Spionageaffaire Brandt
BRD Ostpolitik en RAF: 1966-1982
Het tweede kabinet-Brandt was lang niet zo succesvol als het eerste. Na de Ostverträge was het beste er vanaf bij de kanselier, zo bleek toen in 1973 de oliecrisis uitbrak. Brandt kon de economische problemen niet aan. Een jaar later leidde een spionageaffaire tot zijn val.
Willy Brandt met Günter Guillaume op 8 april 1974. Guillaume werd ontmaskerd als spion, Brandt besloot af te treden.
In het najaar van 1973 brak de oliecrisis uit. Na de Jom-Kippoer-oorlog tussen Israël en diens buurlanden verhoogden de Arabische olieproducerende landen de olieprijzen, wat in veel Westerse landen een economische crisis inluidde. Ook West-Duitsland kreeg te maken met een productiedaling en grote werkloosheid. De vermoeide kanselier Brandt had geen antwoord op deze problemen. Het vertrouwen in de kanselier nam af en binnen de SPD gingen stemmen op om de economisch meer ervaren Helmut Schmidt als zijn vervanger aan te wijzen.
Een spionageschandaal leidde tot het einde van Brandts kanselierschap. In 1973 was de West-Duitse inlichtingendienst erachter gekomen dat een naaste medewerker van Brandt, Günter Guillaume, voor de DDR spioneerde. Door een reeks blunders werd die pas in 1974 gearresteerd.
Tot verrassing van velen nam Brandt de volledige verantwoordelijkheid op zich en besloot hij af te treden. Brandt stond echter onder grote druk van zijn achterban, onder wie SPD-fractievoorzitter Herbert Wehner, mede omdat uit het onderzoek was gebleken dat de kanselier veel vreemdging.
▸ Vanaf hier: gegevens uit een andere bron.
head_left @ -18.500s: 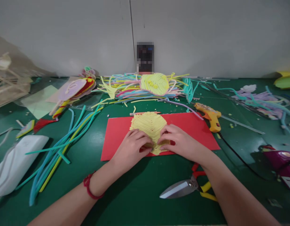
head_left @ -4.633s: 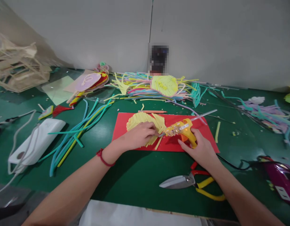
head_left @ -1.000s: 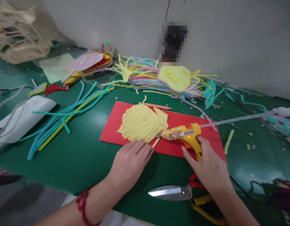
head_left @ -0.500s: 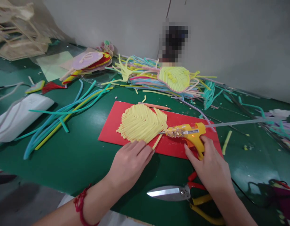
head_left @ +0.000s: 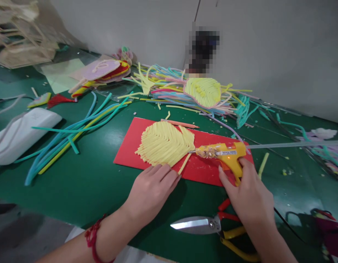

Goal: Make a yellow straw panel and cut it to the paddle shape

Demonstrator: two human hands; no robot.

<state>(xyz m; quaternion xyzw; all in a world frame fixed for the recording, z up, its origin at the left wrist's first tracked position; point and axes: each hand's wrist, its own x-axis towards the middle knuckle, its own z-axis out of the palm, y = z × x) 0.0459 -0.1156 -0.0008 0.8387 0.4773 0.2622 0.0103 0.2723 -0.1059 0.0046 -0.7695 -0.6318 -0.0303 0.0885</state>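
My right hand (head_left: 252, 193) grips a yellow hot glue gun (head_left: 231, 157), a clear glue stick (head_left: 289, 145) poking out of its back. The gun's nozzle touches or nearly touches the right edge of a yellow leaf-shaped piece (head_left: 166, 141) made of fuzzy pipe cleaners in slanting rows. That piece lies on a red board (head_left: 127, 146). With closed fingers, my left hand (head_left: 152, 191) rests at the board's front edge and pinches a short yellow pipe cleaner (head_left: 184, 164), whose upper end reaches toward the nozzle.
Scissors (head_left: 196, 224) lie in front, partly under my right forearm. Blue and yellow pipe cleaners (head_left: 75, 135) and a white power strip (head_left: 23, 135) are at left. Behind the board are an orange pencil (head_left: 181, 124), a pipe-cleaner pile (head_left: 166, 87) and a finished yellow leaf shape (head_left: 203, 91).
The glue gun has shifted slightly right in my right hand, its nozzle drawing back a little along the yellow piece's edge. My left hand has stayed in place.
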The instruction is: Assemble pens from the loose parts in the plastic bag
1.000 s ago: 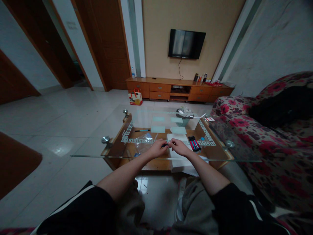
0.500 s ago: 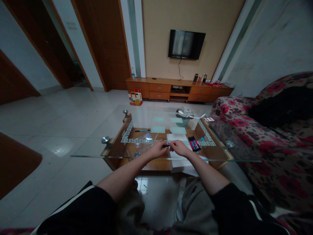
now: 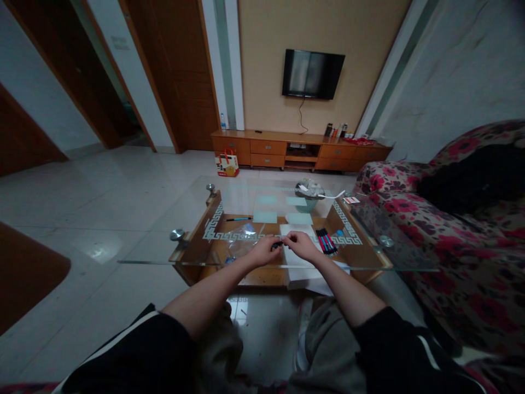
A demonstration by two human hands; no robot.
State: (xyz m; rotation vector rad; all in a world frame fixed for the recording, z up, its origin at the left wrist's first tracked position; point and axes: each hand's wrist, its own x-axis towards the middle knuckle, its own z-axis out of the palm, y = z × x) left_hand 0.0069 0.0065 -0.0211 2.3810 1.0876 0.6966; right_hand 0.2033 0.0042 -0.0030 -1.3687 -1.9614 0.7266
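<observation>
My left hand [image 3: 265,250] and my right hand [image 3: 301,244] meet over the near edge of a glass coffee table [image 3: 164,253]. Both are closed in a pinch on a small dark pen [image 3: 278,244] held between them. White paper [image 3: 296,236] lies under my right hand. A row of several red, blue and black pens [image 3: 326,241] lies just right of my right hand. A crumpled clear plastic bag [image 3: 243,236] sits left of my left hand. A single blue pen [image 3: 238,219] lies farther back on the left.
Pale green sticky notes [image 3: 264,216] and a small basket [image 3: 308,192] with crumpled paper sit at the table's far side. A floral sofa [image 3: 447,241] runs along the right. A wooden TV cabinet [image 3: 299,149] and a gift bag [image 3: 227,163] stand beyond on tiled floor.
Both hands stay together on the dark pen. My right hand has lifted slightly and the fingers have shifted on the pen.
</observation>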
Op 16 mei 1974 werd Helmut Schmidt door de Bondsdag gekozen als de opvolger van Willy Brandt. Een maand na de val van de man die de Duits-Duitse relaties blijvend veranderde, op 22 juni 1974, ontmoetten de BRD en de DDR elkaar voor de eerste en enige maal op het voetbalveld. De beladen Duitse broederstrijd werd gewonnen door de DDR, met 1-0.